Healthcare organizations have a variety of risks: operational, clinical, financial, human capital, strategic, technological, legal and/or regulatory, as well as hazards. Identifying and prioritizing your organizational risks allows for a robust response plan. So, you may ask, “Where do we start?” Using the enterprise risk domains, the organization creates a risk list. There are many ways to rank or prioritize identified enterprise risks. Risk ranking, risk scores, heat maps, and risk registers are all examples of tools that healthcare organizations frequently use. For simplification, hazardous vulnerability assessment (HVA) will be used throughout this discussion.

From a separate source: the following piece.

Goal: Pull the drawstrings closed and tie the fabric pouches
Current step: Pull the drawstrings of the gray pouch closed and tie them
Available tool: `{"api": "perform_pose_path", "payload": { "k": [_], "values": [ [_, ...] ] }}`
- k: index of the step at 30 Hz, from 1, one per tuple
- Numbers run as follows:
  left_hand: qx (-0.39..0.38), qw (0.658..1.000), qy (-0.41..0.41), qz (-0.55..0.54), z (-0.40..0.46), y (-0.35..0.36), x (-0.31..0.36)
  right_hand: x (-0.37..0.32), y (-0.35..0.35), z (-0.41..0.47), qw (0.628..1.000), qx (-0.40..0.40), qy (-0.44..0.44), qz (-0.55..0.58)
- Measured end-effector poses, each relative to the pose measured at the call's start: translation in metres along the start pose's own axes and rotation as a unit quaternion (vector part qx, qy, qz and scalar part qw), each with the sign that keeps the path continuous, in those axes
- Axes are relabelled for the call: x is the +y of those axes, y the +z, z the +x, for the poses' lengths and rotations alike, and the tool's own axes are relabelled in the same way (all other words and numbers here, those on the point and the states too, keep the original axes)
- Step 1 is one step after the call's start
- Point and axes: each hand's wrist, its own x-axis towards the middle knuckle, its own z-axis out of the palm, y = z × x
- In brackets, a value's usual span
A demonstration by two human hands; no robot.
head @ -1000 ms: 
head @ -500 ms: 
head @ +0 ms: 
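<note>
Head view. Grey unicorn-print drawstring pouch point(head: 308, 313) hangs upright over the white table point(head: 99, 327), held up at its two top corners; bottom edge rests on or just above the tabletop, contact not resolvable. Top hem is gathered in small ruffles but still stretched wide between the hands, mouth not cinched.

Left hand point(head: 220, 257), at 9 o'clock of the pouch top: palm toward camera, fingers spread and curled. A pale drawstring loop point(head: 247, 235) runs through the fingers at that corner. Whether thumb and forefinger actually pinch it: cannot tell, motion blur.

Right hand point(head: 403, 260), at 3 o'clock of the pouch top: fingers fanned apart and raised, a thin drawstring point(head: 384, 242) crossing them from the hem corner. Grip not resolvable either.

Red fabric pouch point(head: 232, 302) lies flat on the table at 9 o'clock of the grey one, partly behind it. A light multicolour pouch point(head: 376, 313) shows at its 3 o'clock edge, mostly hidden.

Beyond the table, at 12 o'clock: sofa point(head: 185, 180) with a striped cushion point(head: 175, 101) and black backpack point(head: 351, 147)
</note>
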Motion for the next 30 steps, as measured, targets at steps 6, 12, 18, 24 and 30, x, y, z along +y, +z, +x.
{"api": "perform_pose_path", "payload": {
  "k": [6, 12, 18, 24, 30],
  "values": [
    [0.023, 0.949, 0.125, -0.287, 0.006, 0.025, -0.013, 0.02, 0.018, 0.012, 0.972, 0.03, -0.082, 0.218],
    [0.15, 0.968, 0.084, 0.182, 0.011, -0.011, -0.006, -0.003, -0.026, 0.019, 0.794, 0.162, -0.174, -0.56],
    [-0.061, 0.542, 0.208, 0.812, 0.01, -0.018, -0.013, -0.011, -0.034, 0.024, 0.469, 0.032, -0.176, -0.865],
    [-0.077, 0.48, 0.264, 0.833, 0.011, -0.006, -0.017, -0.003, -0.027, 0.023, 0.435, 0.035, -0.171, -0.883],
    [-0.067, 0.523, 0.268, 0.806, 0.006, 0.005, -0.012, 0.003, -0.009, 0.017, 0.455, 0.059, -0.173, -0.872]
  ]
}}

Using a collaborative and multidisciplinary team approach to identifying key enterprise risks is the first step. In preparation for your first meeting, have your content experts collate their lists. For example, the clinical representative such as the Director of Nursing or Risk Manager will have the top 25 clinical risks, the Chief Financial Officer brings the top 25 financial risks, and the human relations department brings the top 25 human capital risks.
As a group, decide on the number of risks you will evaluate for each of the eight enterprise risk domains. This number can be as small or large as your organization likes. When deciding on your list take into consideration the breadth and scope of a risk mitigation plan for each of the identified risks.
For each item on your organizational list you will need to create a score. The components of the HVA score are likelihood or frequency and impact. Likelihood or frequency is scored on a 1-5 scale with 1 being rare, 2 unlikely, 3 potential, 4 likely, and 5 certain or occurring. An example of likelihood or frequency scoring is patient falls which many organizations would rank as a 4, likely to occur in the upcoming year. Impact can be measured in different ways. The most common measures of impact are financial and harm.
1. Insignificant no property damage or cash
2. Minor or less than $10,000
3. Moderate $10,000-$100,000
4. Major $100,000 -$250,000
5. Critical >$250,000 loss of property/business
1. None – reached patient no harm
2. Temporary Harm -Bodily or psychological injury, but likely not permanent
3. Permanent Harm -Lifelong bodily or psychological injury or increased susceptibility to disease
4. Severe Permanent Harm -Severe lifelong bodily or psychological injury or disfigurement
5. Death-Death at the time of the assessment
Developing a Plan
The next step in the risk management process is to develop your enterprise risk plan. When preparing to develop the plan it is important to know the risk culture and appetite of your organization. Each risk domain may have a different risk culture. When evaluating each domain ask yourself and the domain owner, “What level of risk is acceptable in the pursuit of organizational goal?” Next, determine the risk strategy for each of the ranked risks. Risk strategy includes a decision to accept, mitigate, or avoid the risk.
Once your organizational risk list is completed and ranked in order of highest risk to lowest, the group can then focus on the risk management plan, development of action items, and overall goals.
Never forget that risk is in constant flux and frequent evaluation and planning is needed. Risks, scores, rankings, and plans may change. This is not a one and done process, it is a continuously moving goal.